((
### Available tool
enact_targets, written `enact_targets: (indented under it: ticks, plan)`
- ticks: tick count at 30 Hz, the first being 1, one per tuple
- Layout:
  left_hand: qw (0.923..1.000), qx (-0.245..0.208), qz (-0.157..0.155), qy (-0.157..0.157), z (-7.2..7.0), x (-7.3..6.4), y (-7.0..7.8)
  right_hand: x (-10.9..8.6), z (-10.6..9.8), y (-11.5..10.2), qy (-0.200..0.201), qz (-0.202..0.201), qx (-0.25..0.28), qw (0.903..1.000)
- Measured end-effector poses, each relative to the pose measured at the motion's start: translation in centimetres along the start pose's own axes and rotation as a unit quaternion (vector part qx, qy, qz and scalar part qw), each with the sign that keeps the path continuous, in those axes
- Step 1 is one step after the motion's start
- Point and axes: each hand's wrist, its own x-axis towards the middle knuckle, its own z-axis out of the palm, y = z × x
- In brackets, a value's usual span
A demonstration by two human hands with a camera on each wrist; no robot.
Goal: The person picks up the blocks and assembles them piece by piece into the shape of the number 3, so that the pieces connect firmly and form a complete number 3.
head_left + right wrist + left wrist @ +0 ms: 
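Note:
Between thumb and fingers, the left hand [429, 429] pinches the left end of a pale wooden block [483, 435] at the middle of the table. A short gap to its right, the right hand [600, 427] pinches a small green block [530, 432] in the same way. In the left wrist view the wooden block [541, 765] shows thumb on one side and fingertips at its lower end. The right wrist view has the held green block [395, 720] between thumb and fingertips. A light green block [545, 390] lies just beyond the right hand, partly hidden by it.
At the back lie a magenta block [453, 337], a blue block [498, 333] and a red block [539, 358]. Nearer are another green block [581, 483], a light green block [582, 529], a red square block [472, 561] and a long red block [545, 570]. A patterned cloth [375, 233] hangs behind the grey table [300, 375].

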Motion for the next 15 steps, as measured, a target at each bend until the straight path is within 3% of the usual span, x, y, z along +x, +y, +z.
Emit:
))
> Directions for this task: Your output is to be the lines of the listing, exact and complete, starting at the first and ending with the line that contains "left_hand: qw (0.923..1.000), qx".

> Result for this exercise:
### Available tool
enact_targets, written `enact_targets: (indented under it: ticks, plan)`
- ticks: tick count at 30 Hz, the first being 1, one per tuple
- Layout:
  left_hand: qw (0.923..1.000), qx (-0.245..0.208), qz (-0.157..0.155), qy (-0.157..0.157), z (-7.2..7.0), x (-7.3..6.4), y (-7.0..7.8)

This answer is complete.